On application for rehearing, Beasley argues that his tax conviction cannot withstand collateral attack; he assaults, in part, this Court’s review of his conviction on appeal. United States v. Beasley, 5 Cir. 1975, 519 F.2d 233. That book is now closed except to the extent that collateral relief under Section 2255 is warranted. We have reconsidered the argument, however, that Beasley’s tax conviction cannot stand independently, now that a new trial of the heroin conspiracy charge has been ordered, because, it is asserted, Diamond’s credibility was a “major underpinning of the tax conviction.” We do not reach that conclusion.

No question has been raised about the sufficiency of the evidence to prove that there was a substantial understatement of income. However, because the tax prosecution was on a net worth basis, it was necessary, of course, for the government either to prove that Beasley had a likely source of income or to negative the existence of nontaxable sources of the unreported income.1 Holland v. United States, 1954, 348 U.S. 121, 75 S.Ct. 127, 99 L.Ed. 150; United States v. Massei, 1958, 355 U.S. 595, 78 S.Ct. 495, 2 L.Ed.2d 517. It is in this light that we reconsider the importance of the possi*798bility, recognized in our prior opinion, United States v. Beasley, 5 Cir. 1978, 576 F.2d 626, that Diamond’s testimony, linking Beasley to a conspiracy to distribute heroin, might have been impeached had defense counsel been furnished the material we there discussed.
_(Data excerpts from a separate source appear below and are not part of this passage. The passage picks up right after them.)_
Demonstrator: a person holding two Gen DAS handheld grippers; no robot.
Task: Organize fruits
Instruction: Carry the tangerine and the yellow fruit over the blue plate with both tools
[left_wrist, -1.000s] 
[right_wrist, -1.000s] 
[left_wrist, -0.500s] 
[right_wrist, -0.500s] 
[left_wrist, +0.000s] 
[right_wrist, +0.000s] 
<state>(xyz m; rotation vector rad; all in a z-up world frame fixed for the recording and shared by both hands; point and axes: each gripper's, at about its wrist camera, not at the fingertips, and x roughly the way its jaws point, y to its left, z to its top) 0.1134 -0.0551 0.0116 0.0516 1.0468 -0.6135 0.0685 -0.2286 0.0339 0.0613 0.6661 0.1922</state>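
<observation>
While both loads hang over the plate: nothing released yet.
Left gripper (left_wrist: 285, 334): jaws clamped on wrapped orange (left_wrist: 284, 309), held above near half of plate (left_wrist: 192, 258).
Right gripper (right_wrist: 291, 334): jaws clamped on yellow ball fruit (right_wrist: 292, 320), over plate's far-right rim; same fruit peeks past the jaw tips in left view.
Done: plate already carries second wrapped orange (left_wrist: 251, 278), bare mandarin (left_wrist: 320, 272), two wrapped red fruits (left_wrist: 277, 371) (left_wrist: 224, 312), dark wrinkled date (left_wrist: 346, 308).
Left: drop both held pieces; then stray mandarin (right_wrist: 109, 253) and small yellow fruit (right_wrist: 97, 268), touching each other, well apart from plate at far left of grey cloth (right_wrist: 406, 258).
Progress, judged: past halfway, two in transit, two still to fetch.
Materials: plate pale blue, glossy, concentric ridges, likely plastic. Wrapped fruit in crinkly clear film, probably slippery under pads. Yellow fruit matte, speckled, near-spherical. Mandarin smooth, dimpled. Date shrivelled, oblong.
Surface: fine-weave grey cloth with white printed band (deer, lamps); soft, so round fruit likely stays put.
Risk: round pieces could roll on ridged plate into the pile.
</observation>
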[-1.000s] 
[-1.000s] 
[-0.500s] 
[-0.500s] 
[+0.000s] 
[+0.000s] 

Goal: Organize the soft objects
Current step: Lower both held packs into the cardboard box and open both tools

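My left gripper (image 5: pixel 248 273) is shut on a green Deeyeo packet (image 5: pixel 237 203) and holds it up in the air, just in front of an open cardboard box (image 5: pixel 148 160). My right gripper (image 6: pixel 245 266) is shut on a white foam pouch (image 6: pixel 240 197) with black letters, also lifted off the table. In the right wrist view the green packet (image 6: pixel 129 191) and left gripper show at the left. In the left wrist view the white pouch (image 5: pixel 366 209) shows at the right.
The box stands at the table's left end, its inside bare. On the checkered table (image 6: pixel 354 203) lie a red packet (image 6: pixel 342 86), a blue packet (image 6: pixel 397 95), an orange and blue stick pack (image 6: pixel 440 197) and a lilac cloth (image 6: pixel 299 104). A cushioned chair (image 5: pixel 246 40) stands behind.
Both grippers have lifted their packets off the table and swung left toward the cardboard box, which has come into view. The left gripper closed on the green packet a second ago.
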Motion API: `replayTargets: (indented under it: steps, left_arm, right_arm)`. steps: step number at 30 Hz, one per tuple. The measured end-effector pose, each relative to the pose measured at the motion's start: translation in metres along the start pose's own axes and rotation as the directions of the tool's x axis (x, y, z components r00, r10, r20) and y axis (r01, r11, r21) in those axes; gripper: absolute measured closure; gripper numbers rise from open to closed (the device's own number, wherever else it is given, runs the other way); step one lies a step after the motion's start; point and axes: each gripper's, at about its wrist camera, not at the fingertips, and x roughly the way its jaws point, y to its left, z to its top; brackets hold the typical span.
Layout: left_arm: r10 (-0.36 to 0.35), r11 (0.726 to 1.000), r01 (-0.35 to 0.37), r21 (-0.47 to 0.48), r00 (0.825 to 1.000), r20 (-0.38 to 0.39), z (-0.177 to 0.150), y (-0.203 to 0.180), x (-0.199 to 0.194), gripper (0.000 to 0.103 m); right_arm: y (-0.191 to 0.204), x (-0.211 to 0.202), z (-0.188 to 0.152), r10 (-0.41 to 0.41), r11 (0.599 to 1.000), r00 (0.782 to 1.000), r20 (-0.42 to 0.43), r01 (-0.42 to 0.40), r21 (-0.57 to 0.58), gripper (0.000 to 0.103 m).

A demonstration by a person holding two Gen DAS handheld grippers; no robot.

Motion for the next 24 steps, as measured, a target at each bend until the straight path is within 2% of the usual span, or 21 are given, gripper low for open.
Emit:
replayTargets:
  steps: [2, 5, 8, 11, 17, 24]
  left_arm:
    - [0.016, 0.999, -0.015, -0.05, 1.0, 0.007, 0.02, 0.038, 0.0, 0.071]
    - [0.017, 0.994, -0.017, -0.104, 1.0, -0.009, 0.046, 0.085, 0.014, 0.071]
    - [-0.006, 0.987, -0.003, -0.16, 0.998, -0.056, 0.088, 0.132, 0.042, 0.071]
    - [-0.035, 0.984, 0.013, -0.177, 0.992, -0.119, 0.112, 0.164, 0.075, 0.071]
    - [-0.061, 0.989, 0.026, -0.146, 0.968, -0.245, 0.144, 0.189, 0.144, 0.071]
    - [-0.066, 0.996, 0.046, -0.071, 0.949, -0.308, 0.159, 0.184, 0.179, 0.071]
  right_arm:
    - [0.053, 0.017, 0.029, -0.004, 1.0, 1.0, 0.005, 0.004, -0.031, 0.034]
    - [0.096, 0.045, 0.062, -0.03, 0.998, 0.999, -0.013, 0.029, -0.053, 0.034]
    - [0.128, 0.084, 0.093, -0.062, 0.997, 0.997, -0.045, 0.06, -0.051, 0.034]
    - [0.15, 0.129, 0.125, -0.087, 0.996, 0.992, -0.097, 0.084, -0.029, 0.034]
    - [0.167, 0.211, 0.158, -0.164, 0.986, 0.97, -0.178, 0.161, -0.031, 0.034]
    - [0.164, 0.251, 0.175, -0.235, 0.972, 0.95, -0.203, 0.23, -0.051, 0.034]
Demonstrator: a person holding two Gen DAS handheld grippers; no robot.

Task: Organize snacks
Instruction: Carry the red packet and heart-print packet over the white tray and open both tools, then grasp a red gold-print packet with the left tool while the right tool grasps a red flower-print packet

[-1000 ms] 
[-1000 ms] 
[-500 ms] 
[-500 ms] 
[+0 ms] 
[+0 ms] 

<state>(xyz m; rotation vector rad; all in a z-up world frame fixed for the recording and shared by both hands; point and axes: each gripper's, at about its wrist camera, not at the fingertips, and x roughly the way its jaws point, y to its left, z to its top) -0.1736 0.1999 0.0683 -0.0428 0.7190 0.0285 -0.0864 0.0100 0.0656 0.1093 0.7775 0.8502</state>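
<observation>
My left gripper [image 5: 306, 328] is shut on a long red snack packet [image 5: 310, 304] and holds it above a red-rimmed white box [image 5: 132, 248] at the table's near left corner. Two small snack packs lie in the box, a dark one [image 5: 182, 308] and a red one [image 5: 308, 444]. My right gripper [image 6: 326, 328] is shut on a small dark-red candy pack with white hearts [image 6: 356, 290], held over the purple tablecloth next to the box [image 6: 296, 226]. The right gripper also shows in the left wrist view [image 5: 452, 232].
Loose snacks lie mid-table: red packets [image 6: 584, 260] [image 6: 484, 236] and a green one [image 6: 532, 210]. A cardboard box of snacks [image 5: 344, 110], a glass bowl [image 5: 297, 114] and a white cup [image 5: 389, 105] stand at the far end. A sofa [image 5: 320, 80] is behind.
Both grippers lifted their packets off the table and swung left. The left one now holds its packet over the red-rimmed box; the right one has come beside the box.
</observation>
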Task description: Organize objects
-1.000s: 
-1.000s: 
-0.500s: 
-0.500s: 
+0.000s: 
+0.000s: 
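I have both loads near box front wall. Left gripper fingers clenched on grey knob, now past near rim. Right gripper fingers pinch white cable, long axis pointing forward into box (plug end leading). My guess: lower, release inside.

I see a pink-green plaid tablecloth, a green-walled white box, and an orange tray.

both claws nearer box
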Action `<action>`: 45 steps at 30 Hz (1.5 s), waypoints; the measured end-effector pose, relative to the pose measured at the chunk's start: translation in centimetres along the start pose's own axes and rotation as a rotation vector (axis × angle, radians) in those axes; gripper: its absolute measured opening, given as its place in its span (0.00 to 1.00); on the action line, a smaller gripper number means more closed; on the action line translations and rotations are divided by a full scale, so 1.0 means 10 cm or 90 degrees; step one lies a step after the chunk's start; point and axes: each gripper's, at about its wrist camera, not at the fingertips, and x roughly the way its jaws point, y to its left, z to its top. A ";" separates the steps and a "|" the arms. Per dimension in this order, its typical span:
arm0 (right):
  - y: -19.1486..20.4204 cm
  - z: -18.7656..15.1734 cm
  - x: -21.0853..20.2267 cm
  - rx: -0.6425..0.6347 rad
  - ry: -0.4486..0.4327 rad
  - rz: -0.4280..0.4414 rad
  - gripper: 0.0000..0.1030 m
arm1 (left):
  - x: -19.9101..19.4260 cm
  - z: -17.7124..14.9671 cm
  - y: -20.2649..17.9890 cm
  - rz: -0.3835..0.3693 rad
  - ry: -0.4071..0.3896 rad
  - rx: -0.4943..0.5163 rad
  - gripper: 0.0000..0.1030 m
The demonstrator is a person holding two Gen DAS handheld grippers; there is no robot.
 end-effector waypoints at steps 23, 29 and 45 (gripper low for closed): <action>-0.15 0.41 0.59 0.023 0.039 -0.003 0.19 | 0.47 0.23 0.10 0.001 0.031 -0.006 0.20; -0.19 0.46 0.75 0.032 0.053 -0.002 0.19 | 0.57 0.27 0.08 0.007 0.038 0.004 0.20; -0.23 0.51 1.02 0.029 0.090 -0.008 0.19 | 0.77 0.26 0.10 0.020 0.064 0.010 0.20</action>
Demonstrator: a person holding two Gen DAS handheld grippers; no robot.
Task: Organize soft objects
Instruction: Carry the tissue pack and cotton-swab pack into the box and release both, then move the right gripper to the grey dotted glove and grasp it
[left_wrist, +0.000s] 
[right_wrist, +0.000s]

Diamond’s testimony was an important, perhaps indispensable, link in the proof of the alleged Beasley-Finley-Matthews-Wilson conspiracy but it had little evidentiary weight with respect to the tax counts. Acquittal of Beasley on the charge of conspiracy to distribute heroin would not, in our opinion, have resulted also in his acquittal on the tax charge. The jury might have concluded — indeed, may well yet conclude— that all the essential elements of the heroin conspiracy charge were not proved; yet there was abundant independent evidence to sustain the conviction on the tax counts, both because there was ample separate evidence of a likely source of taxable income, and because the government bore its burden of negating nontaxable sources.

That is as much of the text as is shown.